In HDFS, if a file is smaller than a block in size, it does not take up an entire HDFS block on disk. There is no concept of HDFS block 'slack space'. A small file takes up as many bytes as it would in a normal filesystem because it is stored as a block file in the normal filesystem. This is where the definition of HDFS block differs from a traditional file block, and this is where my mental model of HDFS as a filesystem failed me :)

While the file and block analogy is valid in HDFS, the size of the blocks makes the difference between file allocated size (always represented in blocks) and file actual size (always in bytes) much larger than it would be on a traditional file system. So you can't treat allocated vs actual size as equivalents, like you effectively can on a traditional filesystem where the block size to file size ratio is relatively tiny. 

Small Files on the Datanodes

At allocation time, a  small file will require a single block file per datanode. Note that the actual number of blocks required to store that file on the cluster depends on HDFS replication policy, which defaults to 3. So factoring in replication, a small (less than 1 block) file is replicated at three identical block files on separate nodes.

That block file is the same size as the small file -- large files would span several blocks and be split into block size files -- a large file that was 350MB big on a system with 128MB block size would be split into 3 blocks, the first two of 128MB, the last one of 94MB. Each of those would be replicated according to the replication policy of the cluster. The only files that don't take up space on the datanodes are zero byte files, which still take up space on the namenode.

Regardless of actual size, at allocation time, HDFS treats a small file as having a minimum size of one HDFS block per datanode when it is calculating available disk space.  So, even if a file is really small, if there is less than a three blocks available on the cluster, the file cannot be stored on the system.

Space Quotas
HDFS only has less than the number of replicated blocks left than it needs to store a file when it is either running out of space, or, more commonly, if there is a space quota on the directory that the file is being copied to. Calculating storage cost in blocks allows HDFS safely store data to a known maximum size, no matter what the actual size of the file is.
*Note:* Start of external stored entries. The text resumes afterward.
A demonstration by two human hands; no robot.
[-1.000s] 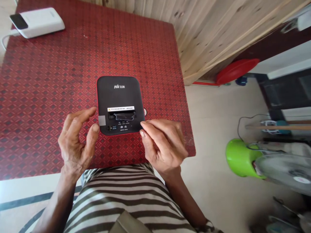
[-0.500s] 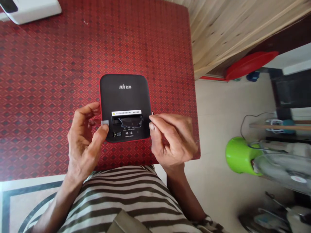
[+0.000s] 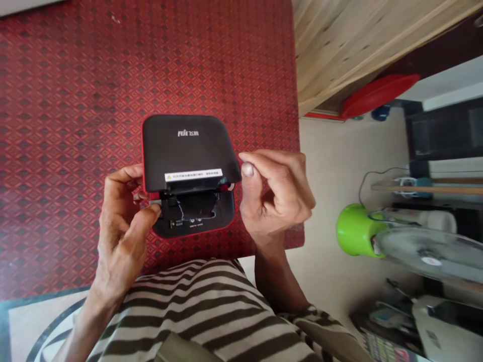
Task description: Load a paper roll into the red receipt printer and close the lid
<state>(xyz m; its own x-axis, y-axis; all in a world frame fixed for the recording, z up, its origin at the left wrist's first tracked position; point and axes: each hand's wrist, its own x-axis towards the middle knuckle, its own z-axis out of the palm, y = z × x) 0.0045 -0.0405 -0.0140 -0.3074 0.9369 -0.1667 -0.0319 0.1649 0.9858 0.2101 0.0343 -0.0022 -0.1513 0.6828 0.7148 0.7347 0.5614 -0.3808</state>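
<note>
A black and red receipt printer (image 3: 193, 227) lies on the red table in front of me. Its black lid (image 3: 184, 151), marked FEJE and bearing a white warning strip (image 3: 193, 175), is tilted up at the near edge. Dark film with a jagged clear edge hangs out of the gap below. My left hand (image 3: 126, 221) grips the printer's left side, thumb on a grey sticker at the front corner and fingers against the side. With thumb and forefinger together, my right hand (image 3: 277, 191) pinches the lid's right near corner.
The table (image 3: 75, 100) has a red diamond-patterned cover, and part of a white device shows at its top-left edge. Wood panelling (image 3: 358, 40) runs along the far right side. On the floor to the right are a green bucket (image 3: 354, 229) and a fan (image 3: 426, 251).
The printer's lid has come up from its closed position, lifted at its right side by my right hand. My left hand has closed in from beside the printer onto its left front corner.
</note>
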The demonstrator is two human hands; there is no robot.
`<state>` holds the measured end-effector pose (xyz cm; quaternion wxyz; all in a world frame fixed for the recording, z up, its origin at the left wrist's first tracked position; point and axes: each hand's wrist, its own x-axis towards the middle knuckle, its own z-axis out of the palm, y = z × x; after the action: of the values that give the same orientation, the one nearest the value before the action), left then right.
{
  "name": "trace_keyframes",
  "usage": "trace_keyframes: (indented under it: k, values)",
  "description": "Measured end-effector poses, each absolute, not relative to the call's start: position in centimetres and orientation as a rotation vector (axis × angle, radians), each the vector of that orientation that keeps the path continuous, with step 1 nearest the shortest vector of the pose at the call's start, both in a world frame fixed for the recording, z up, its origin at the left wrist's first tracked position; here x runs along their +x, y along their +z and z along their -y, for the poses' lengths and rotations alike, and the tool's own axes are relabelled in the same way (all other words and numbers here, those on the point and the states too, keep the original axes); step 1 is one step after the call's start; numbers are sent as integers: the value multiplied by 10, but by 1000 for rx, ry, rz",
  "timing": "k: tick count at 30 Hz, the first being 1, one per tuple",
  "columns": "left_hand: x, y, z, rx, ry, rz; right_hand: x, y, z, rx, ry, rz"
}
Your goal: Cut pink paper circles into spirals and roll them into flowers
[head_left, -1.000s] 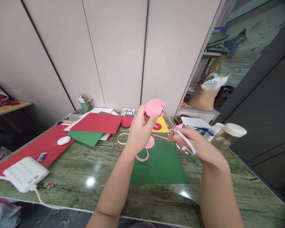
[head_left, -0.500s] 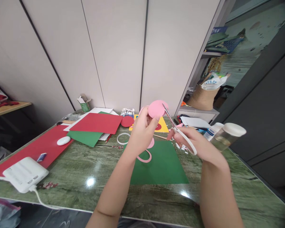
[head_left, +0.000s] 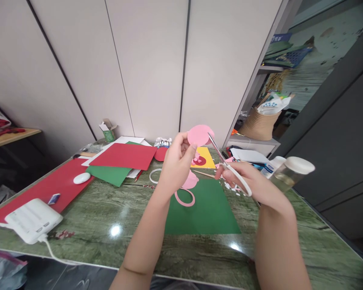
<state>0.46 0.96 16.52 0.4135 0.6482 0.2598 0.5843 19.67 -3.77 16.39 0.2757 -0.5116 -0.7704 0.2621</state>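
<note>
Raised above the table, my left hand (head_left: pixel 179 161) pinches a pink paper circle (head_left: pixel 199 135) by its lower left edge. My right hand (head_left: pixel 240 173) grips a pair of white-handled scissors (head_left: pixel 220 152), their blades at the circle's right edge. Below, a pink paper ring (head_left: pixel 185 197) lies on a green sheet (head_left: pixel 207 213), with a scalloped pink paper piece (head_left: pixel 191 180) just behind it. Farther back is a yellow sheet (head_left: pixel 210 158) bearing a red circle and small pink pieces. White paper scraps (head_left: pixel 234 188) are scattered under my right hand.
Red paper (head_left: pixel 124 155), green paper (head_left: pixel 110 175) and white sheets are piled to the left. Nearer are a white mouse (head_left: pixel 81 178) and a white power bank (head_left: pixel 33 220) with a cable. A lidded clear jar (head_left: pixel 292 173) stands right, close to my right forearm.
My left hand has shifted slightly left and turned the pink circle a little. The scissors stay at its right edge, and more of the yellow sheet's pink pieces shows.
</note>
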Motion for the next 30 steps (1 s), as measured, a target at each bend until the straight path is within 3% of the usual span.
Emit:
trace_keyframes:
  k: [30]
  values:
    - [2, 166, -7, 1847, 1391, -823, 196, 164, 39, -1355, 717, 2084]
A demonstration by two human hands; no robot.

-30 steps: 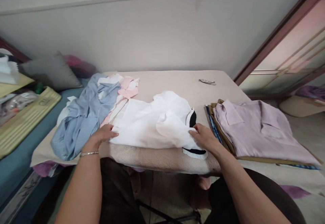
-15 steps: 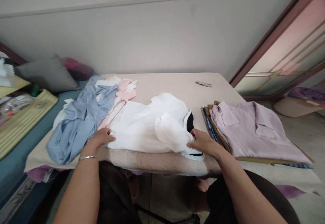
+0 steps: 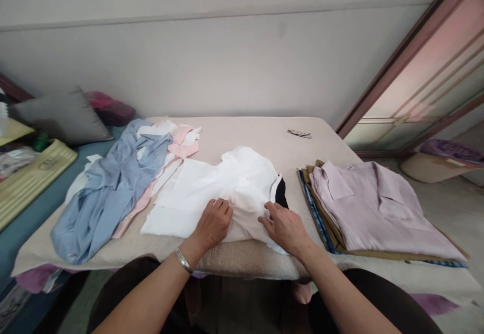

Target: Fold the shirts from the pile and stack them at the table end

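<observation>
A white shirt (image 3: 189, 185) lies folded lengthwise on the bed in front of me, its black-lined collar (image 3: 280, 191) to the right. My left hand (image 3: 215, 223) is on the middle of the shirt's near half, fingers curled into the cloth; a silver bracelet circles that wrist. Beside the collar, my right hand (image 3: 284, 225) touches the fabric with thumb and forefinger apart. Between the two hands the cloth bunches up in soft folds. The undersides of my fingers are hidden.
Rumpled blue (image 3: 109, 192) and pink (image 3: 184, 142) clothes lie at left. A folded lilac shirt (image 3: 370, 208) tops a stack at right. Eyeglasses (image 3: 300, 133) rest near the bed's back edge. A grey cushion (image 3: 64, 117) and a yellow plastic basket (image 3: 45, 170) stand far left.
My left hand has left the shirt's hem and moved right to its middle. My right hand has shifted slightly left and loosened from the collar end. The shirt's near edge lies differently.
</observation>
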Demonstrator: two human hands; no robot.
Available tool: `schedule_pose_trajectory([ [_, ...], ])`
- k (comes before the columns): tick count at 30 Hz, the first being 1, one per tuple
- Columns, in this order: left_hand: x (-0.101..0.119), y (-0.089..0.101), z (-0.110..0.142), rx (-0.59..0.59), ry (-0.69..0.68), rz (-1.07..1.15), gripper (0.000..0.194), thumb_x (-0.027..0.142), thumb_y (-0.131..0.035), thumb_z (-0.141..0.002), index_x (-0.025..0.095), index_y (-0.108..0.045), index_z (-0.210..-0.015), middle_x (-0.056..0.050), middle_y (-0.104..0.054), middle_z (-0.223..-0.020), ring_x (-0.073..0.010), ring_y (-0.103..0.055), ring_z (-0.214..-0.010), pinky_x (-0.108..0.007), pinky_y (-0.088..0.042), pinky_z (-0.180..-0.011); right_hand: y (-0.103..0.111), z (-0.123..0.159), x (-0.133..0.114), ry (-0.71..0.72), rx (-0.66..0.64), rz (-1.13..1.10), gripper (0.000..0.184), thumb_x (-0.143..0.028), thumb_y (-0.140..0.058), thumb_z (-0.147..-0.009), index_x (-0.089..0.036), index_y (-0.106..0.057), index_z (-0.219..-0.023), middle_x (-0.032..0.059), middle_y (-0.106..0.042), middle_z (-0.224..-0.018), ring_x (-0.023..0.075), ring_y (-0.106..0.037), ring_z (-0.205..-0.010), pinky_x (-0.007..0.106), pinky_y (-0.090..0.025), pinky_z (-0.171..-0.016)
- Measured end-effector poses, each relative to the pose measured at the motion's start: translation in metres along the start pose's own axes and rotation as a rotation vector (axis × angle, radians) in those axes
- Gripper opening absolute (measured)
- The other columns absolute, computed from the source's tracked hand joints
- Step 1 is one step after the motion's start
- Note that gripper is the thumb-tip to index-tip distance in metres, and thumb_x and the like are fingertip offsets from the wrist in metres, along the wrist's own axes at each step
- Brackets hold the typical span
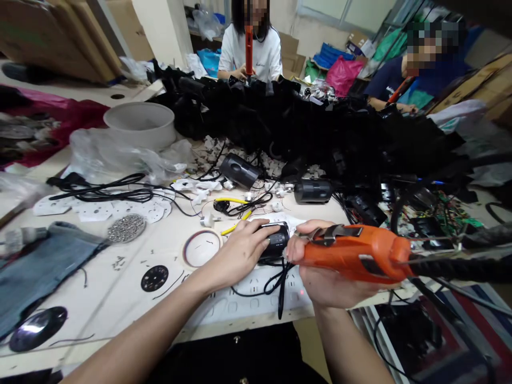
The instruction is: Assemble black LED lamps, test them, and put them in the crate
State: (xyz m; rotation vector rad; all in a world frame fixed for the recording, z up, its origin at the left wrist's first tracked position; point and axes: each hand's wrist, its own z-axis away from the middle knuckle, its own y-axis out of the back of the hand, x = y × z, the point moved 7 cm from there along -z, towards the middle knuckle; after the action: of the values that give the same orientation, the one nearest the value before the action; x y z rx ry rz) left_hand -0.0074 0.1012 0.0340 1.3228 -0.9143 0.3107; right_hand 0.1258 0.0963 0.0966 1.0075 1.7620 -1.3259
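Right now your left hand (240, 250) wraps its grip over a small black camera housing (276, 241) that sits on the table (120, 288), near the front edge. Your right hand (324, 277) is closed around an orange electric screwdriver (356, 256), held level with its front end just beside the housing. A black cable (272, 282) loops under the housing across a white power strip (248, 304).

The pale table is crowded: a white ring (202, 248), a black perforated disc (154, 278), white circuit boards (100, 208), a dish of screws (126, 228), denim cloth (44, 261) and two more black housings (276, 181). Behind them runs a long heap of black parts (320, 128). A white tub (140, 124) stands at the left. Across the table two people sit, each with an orange tool, among cardboard and coloured bags.
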Motion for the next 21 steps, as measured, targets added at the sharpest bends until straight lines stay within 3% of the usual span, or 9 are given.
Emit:
schedule_pose_trajectory([
  [7,-0.001,0.001,-0.001,-0.067,0.009,0.019,0.043,0.036,-0.032,-0.098,0.03,-0.049,-0.137,-0.006,-0.048,-0.138,-0.0268,-0.042,-0.125,-0.046,-0.034,-0.108,-0.006,-0.006,0.012,-0.036,-0.119,-0.006,0.079,-0.089,-0.049,-0.06,-0.018,-0.07,-0.085,0.0028,-0.058,-0.06,0.0172,-0.05,-0.049,0.029,-0.039,-0.046],
  [11,-0.002,0.003,-0.001,-0.094,0.007,0.034,0.044,0.038,-0.032,-0.098,0.032,-0.048,-0.138,-0.006,-0.049,-0.137,-0.0266,-0.043,-0.124,-0.046,-0.035,-0.107,-0.003,-0.002,0.011,-0.013,-0.075,0.023,0.08,-0.092,-0.05,-0.056,-0.019,-0.07,-0.081,0.0019,-0.057,-0.057,0.018,-0.05,-0.049,0.03,-0.039,-0.046],
  [17,-0.004,0.002,-0.003,-0.102,0.021,0.02,0.044,0.039,-0.032,-0.098,0.03,-0.048,-0.138,-0.007,-0.048,-0.138,-0.0263,-0.042,-0.125,-0.046,-0.033,-0.108,0.003,0.006,0.014,0.022,-0.052,0.245,0.073,-0.089,-0.044,-0.063,-0.023,-0.067,-0.083,0.0015,-0.057,-0.057,0.0196,-0.053,-0.052,0.033,-0.044,-0.052],
  [21,-0.005,0.003,-0.005,-0.082,-0.011,0.046,0.044,0.037,-0.033,-0.098,0.03,-0.048,-0.139,-0.007,-0.051,-0.134,-0.0255,-0.044,-0.123,-0.045,-0.033,-0.108,-0.002,-0.003,0.018,-0.01,-0.064,0.118,0.082,-0.094,-0.039,-0.059,-0.021,-0.067,-0.081,0.0013,-0.056,-0.056,0.0183,-0.049,-0.046,0.031,-0.039,-0.045],
])
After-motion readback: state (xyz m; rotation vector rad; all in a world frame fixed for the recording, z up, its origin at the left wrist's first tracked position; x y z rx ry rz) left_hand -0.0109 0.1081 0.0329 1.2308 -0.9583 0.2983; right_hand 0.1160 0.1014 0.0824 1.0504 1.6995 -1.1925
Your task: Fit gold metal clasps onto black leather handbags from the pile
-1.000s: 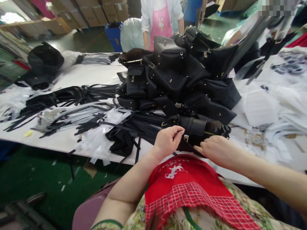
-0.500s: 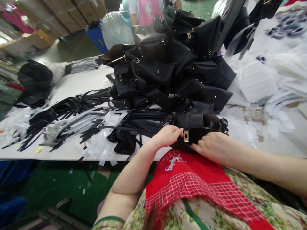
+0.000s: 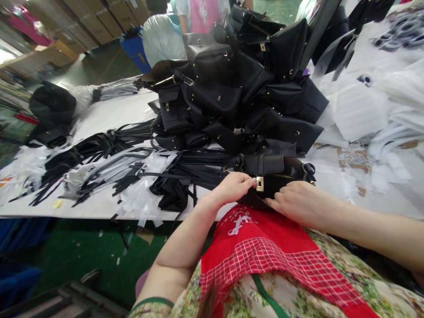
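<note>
A black handbag (image 3: 274, 170) with a gold clasp (image 3: 259, 183) lies at the near edge of the white table (image 3: 109, 117), right in front of me. My left hand (image 3: 233, 187) pinches the bag's front flap just left of the clasp, fingers closed. My right hand (image 3: 300, 204) grips the bag's lower right edge, fingers curled on it. Behind the bag rises a big heap of black handbags (image 3: 238, 88).
Bundles of black straps (image 3: 99, 150) and white paper strips (image 3: 142, 194) spread left of the bag. White packing paper (image 3: 364, 110) covers the right side. A person in a pink apron (image 3: 205, 13) stands across the table. Cardboard boxes (image 3: 99, 17) line the far wall.
The view shifted down and closer to the table. My left hand moved from a raised pinch onto the bag's flap beside the clasp; the right hand stayed on the bag.
</note>
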The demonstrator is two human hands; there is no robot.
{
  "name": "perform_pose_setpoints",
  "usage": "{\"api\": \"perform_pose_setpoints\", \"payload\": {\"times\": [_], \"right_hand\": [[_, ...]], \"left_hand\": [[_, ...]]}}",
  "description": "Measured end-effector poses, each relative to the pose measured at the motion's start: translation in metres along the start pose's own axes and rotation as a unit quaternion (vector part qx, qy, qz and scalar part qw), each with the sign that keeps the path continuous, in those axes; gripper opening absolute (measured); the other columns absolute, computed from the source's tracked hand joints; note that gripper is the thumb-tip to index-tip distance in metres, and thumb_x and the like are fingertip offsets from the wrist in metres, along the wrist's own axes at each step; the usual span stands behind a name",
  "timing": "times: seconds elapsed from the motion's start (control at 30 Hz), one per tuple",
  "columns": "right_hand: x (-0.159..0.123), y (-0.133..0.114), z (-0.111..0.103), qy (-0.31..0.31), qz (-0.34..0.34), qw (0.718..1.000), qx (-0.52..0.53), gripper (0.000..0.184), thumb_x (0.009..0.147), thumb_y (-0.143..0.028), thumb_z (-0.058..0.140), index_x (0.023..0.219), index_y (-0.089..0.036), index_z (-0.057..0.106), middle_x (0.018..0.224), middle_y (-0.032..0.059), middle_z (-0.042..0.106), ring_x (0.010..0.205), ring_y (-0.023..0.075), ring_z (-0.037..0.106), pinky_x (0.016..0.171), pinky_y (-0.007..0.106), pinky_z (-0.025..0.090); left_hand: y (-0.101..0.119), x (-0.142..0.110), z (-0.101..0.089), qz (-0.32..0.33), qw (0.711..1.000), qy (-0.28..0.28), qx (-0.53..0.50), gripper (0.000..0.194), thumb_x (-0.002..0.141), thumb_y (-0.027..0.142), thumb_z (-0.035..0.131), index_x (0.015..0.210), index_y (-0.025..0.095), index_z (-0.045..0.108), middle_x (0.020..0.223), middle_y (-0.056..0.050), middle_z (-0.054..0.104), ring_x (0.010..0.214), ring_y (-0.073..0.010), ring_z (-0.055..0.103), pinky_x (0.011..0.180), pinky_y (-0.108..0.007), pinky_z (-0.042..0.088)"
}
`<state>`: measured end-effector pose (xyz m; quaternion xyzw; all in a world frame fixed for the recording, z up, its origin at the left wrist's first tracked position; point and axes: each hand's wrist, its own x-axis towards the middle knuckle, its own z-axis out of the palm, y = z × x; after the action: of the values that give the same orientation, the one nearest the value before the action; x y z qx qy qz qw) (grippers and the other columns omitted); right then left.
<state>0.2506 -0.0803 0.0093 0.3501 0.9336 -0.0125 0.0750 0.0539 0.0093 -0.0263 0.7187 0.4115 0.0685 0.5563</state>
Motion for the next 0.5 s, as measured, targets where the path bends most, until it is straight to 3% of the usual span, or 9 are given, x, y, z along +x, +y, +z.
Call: {"api": "perform_pose_setpoints", "payload": {"times": [0.33, 0.4, 0.5], "right_hand": [[-0.001, 0.009, 0.002, 0.007, 0.016, 1.000, 0.018, 0.022, 0.082, -0.009, 0.055, 0.097, -0.019, 0.069, 0.065, 0.0032, 0.068, 0.055, 0.0189, 0.062, 0.053, 0.031, 0.030], [-0.005, 0.020, 0.001, 0.004, 0.024, 0.999, 0.041, 0.026, 0.084, -0.009, 0.053, 0.100, -0.022, 0.069, 0.065, 0.0018, 0.068, 0.057, 0.0190, 0.063, 0.054, 0.030, 0.032], [-0.011, 0.043, -0.006, 0.020, 0.034, 0.993, 0.116, 0.024, 0.087, -0.014, 0.051, 0.096, -0.026, 0.070, 0.070, 0.0004, 0.069, 0.063, 0.0183, 0.064, 0.059, 0.030, 0.038]], "left_hand": [[0.002, 0.002, 0.002, 0.006, 1.000, 0.011, -0.023, 0.034, 0.087, 0.039, 0.050, 0.076, 0.014, 0.071, 0.048, 0.004, 0.048, 0.045, -0.0086, 0.038, 0.047, -0.022, 0.028], [0.003, 0.000, 0.001, 0.020, 0.998, 0.042, -0.043, 0.031, 0.087, 0.036, 0.052, 0.082, 0.014, 0.073, 0.049, 0.004, 0.050, 0.046, -0.0090, 0.041, 0.048, -0.022, 0.031], [0.003, -0.003, -0.005, 0.047, 0.986, 0.131, -0.091, 0.029, 0.087, 0.036, 0.054, 0.093, 0.015, 0.073, 0.053, 0.002, 0.056, 0.051, -0.0106, 0.049, 0.053, -0.022, 0.038]]}}
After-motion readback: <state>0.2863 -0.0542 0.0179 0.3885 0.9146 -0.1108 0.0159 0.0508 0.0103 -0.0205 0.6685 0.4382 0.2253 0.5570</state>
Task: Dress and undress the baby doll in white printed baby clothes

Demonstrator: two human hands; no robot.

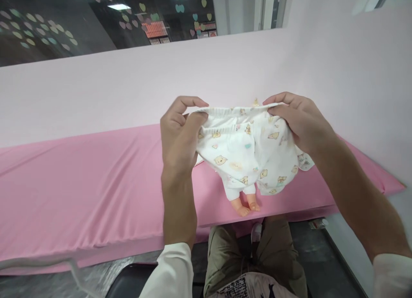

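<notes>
A pair of white baby pants (238, 152) with small bear prints is stretched out between my hands by its waistband. My left hand (183, 130) pinches the waistband's left end between thumb and fingers. At the other end, my right hand (296, 117) grips the waistband the same way. Behind and below the pants lies a baby doll; only its bare feet (246, 205) and white-clad lower legs show clearly. More printed cloth (305, 161) pokes out to the right of the pants. The doll's upper body is hidden by the pants.
A long bench with a pink cover (96, 190) runs along a white wall (135, 87). Above it is a dark window (80, 23) with heart stickers. A black chair (128, 283) and a grey curved tube (75, 268) are at lower left. My legs (222, 259) are by the bench's front edge.
</notes>
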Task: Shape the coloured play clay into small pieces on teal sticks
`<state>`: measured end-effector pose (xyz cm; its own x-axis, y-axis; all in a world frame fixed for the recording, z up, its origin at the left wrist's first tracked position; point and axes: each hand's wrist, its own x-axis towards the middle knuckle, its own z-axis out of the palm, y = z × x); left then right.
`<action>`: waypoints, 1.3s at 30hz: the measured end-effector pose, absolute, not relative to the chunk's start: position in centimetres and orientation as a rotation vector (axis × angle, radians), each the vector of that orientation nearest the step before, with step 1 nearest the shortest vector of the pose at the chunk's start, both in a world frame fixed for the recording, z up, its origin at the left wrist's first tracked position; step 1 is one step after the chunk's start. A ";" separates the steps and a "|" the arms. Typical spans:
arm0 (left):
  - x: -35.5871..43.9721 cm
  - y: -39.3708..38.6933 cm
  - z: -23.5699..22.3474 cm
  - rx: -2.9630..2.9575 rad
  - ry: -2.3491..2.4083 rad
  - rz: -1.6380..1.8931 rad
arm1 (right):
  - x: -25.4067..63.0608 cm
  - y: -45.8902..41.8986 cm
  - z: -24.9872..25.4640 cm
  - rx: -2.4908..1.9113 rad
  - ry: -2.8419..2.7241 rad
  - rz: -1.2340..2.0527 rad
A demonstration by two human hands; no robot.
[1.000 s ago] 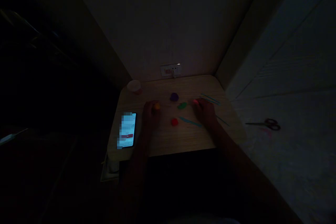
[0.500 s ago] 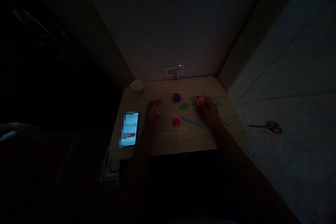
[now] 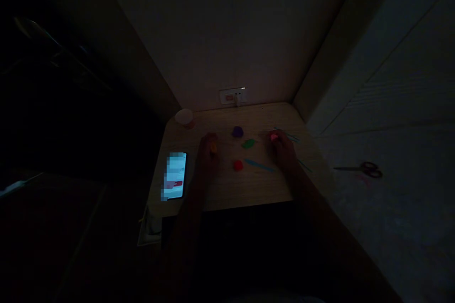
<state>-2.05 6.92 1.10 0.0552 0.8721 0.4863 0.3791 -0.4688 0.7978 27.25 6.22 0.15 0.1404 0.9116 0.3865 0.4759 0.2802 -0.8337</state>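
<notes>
The scene is very dark. On a small wooden table [image 3: 227, 189], my left hand [image 3: 208, 154] rests closed around a small orange lump [image 3: 213, 147]. My right hand [image 3: 283, 149] is closed on a pink lump [image 3: 274, 137] at its fingertips. Between the hands lie a purple lump [image 3: 237, 131], a green lump [image 3: 248, 143] and a red lump [image 3: 238, 165]. A teal stick-like tool [image 3: 259, 165] lies just left of my right wrist, and more teal sticks [image 3: 289, 136] lie beyond my right hand.
A lit phone [image 3: 174, 175] lies at the table's left edge. A small cup [image 3: 184, 117] stands at the back left corner, below a wall socket [image 3: 232, 96]. Scissors [image 3: 359, 168] lie on the pale surface to the right.
Both hands stay in place on the table. My right hand has shifted slightly, with the pink lump turned at its fingertips. The camera view has swayed a little.
</notes>
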 end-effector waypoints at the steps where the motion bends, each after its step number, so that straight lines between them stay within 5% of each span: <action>1: -2.1 7.0 1.0 1.906 1.242 1.377 | 27.2 6.2 0.2 -1.329 -1.476 0.509; 39: -2.0 5.7 1.9 2.350 1.257 1.529 | 25.8 4.9 2.0 -1.213 -1.542 0.705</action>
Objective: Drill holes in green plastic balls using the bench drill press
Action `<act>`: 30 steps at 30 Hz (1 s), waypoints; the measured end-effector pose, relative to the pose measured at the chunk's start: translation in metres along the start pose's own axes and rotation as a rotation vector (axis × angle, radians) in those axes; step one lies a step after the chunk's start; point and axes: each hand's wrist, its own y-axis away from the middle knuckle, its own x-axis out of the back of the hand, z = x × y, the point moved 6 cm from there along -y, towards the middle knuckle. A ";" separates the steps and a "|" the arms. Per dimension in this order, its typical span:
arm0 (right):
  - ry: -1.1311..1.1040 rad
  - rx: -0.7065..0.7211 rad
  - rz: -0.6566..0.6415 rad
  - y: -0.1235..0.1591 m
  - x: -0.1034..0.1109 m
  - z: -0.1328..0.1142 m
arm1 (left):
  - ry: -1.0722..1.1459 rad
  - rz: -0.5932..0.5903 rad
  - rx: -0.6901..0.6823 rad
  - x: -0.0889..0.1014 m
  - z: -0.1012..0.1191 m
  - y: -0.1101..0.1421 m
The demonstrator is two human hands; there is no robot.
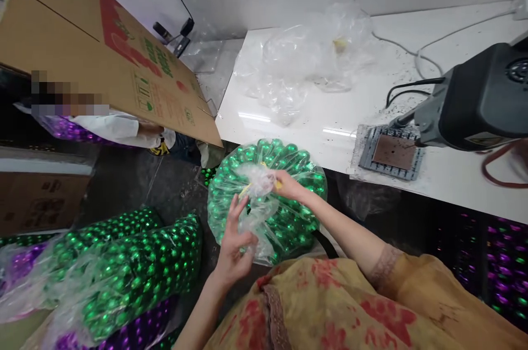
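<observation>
A clear plastic bag full of shiny green balls [289, 185] sits in front of me, below the white table edge. Its gathered neck [258, 179] stands up in the middle, with a yellow tie around it. My right hand [286, 185] pinches the top of the neck at the yellow tie. My left hand [233, 248] grips the loose plastic lower down on the near side of the neck. Both hands are closed on the bag's plastic.
More bags of green balls [136, 267] and purple balls [140, 331] lie on the dark floor at the left. A cardboard box [82, 47] leans at upper left, a person's sleeve [119, 127] under it. On the white table [313, 124] lie crumpled clear plastic [305, 58], a black machine [478, 99] and cables.
</observation>
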 end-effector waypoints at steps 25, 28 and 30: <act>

HDFS will only permit new block creation if there is enough disk space to create a block on N datanodes, where N is the replication factor.

This article shows how HDFS block size, combined with the replication factor, not file actual size, determines available space.

Conclusion

Is this really a problem? Sort of...it's a matter of efficiency. Space quotas are checked by the amount of remaining space on a datanode disk. If a block file takes up 12MB on a system that has 128MB block, there are effectively 114MB available to be added into the available bytes for the space quota -- for a replication factor of 3, that would be 342MB available, or 2.67 blocks. While you could argue that effectively .67 blocks of that space is wasted, 2 blocks of that space is still available for quota calculations. While 2.67 blocks is less than the minimum amount of space required to store a file of _any_ size in an HDFS with a replication factor of 3, if you were to have 2 small files of 12MB, you have 5.34 blocks available across the system -- effectively if you always mod 'leftover space' by replication factor, at most you are wasting replication factor # of blocks.

Granted that's not the most efficient use of disk, but it's not as if a small file takes up a 'virtual' block that gets factored in the next time a file is copied into the cluster.

The bigger problem with small files is the lack of efficiency that is encountered in mapreduce operations. Reducing the number of mappers being used and traversing blocks of data at a time is not possible with small files -- one mapper is spun up per file, and the overhead involved in copying the jar file to the task tracker node, starting up the JVM, etc, only makes sense if there is a substantial amount of data to process. You can't go wrong with large files -- they will split across blocks, which are processed more efficiently.